Diallo told USA Today growing up in a neighborhood with “regular” gun violence inspired him to want to raise awareness for younger kids.

“I’ve seen a lot and I just don’t want young people get steered the wrong way,” Diallo said. “So whatever I can do to help get the word out, I’m gonna do it.”



This year Carlton DeBose of Nike, a Chicago native, got in touch with Borman and told him he supported the movement and wanted to spread it within the EYBL. Nike then sent a letter to all the EYBL teams advising them to wear the orange patches to support the movement. The Rens then sent patches to every EYBL team, which is then responsible for getting them stitched on their uniforms. Borman estimates that the Rens have sent out 20,000-25,000 patches so far. (Borman said wearing the patch is not mandatory, and he respects any team that chooses not to wear them.)

According to a statement from the Swoosh: "Nike supports efforts that help young people bring awareness to matters that help move the world forward.

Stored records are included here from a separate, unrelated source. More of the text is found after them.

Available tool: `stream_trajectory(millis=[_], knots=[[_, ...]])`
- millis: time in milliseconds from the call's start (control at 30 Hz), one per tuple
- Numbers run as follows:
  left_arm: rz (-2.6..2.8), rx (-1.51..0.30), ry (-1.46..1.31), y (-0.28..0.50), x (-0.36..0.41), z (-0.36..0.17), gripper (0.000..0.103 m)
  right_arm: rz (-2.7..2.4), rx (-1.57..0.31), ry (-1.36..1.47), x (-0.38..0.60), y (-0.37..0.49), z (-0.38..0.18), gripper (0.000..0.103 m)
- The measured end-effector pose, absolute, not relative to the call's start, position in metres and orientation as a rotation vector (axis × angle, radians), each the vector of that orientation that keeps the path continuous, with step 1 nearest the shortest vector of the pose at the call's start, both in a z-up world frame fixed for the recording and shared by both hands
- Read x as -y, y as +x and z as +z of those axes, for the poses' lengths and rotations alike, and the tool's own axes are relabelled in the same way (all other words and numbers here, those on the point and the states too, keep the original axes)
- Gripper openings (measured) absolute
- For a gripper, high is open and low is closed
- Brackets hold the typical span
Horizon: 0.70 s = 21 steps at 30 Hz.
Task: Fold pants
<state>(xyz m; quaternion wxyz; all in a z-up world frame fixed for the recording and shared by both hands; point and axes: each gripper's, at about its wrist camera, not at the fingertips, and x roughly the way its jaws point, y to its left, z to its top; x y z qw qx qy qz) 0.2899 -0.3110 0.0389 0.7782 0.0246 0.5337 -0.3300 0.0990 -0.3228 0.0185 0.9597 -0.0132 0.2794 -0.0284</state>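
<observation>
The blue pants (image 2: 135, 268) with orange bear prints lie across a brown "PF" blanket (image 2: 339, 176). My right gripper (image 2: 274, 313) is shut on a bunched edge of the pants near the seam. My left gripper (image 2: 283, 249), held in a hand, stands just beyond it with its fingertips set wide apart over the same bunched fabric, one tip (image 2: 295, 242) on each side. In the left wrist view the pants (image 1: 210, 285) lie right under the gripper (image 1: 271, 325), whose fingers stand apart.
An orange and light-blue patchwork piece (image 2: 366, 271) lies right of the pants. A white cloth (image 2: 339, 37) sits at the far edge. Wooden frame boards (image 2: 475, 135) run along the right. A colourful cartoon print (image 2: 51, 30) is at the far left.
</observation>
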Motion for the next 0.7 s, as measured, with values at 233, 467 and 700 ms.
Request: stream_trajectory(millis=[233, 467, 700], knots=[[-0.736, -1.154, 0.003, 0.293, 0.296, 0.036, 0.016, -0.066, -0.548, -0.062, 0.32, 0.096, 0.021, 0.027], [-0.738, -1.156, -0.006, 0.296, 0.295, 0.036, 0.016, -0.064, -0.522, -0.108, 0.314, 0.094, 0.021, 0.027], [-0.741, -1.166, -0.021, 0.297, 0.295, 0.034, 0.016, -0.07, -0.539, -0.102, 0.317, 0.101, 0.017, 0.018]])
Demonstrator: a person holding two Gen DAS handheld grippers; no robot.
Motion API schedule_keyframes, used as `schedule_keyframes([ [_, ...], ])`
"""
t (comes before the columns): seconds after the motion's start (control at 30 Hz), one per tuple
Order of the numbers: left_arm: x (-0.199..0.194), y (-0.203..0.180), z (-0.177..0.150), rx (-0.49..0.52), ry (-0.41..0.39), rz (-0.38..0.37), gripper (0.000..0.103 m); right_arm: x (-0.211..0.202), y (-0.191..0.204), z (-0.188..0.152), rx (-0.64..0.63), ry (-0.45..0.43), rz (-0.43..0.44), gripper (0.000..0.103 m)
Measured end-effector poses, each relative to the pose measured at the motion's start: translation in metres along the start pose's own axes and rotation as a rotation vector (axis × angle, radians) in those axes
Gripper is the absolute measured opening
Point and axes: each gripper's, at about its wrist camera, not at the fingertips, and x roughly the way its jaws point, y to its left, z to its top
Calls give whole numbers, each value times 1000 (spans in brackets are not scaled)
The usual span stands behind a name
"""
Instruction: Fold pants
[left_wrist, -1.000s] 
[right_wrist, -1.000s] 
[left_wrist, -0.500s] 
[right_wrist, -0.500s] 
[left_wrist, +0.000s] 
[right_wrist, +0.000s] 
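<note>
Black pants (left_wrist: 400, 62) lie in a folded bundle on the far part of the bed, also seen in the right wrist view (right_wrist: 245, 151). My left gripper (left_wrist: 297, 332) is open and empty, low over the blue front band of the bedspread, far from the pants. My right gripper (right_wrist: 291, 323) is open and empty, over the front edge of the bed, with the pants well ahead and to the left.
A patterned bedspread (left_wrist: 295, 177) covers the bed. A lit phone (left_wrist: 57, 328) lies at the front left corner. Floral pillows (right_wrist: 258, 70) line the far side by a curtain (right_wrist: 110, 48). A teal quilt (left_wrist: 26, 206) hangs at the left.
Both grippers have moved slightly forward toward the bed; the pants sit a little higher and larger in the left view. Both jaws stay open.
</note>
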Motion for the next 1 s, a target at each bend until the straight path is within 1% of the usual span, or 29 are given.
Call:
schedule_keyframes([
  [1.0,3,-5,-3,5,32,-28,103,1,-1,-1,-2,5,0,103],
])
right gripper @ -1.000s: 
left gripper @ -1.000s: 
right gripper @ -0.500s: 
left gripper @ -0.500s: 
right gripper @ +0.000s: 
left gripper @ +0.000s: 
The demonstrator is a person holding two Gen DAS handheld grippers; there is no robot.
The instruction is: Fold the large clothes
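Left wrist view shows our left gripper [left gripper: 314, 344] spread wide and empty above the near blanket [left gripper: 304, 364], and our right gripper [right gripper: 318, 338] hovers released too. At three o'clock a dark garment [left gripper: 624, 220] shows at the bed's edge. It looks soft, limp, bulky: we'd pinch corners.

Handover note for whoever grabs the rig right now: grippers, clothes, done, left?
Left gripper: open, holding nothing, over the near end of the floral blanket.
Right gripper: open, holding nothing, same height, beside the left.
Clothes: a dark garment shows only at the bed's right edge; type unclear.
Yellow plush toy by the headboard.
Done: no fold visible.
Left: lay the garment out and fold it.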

Started by EYBL member RENS in New York in 2015, and joining hundreds of teams nationwide, Elite Youth Basketball League members will wear an orange emblem in its 2018 season to raise awareness to end gun violence."

Jon Lopez / Nike

Looking ahead, June 1 is National Gun Violence Awareness Day, better known as "Wear Orange." That will take place the day after Game 1 of the NBA Finals.

In 2016, NBA stars LeBron James, Carmelo Anthony, Chris Paul, and Dwayne Wade began to take a stand against gun violence, specifically against racial profiling by police officers.

By June 1, Stewart, the Rochester native who dreams of one day following those players into the NBA, will have already spoken to his City Rocks teammates about the meaning of the orange patch.

"I'm pretty sure they know what it means, but I definitely do know what it means," he said. "I'm happy that the whole EYBL has it on their jerseys.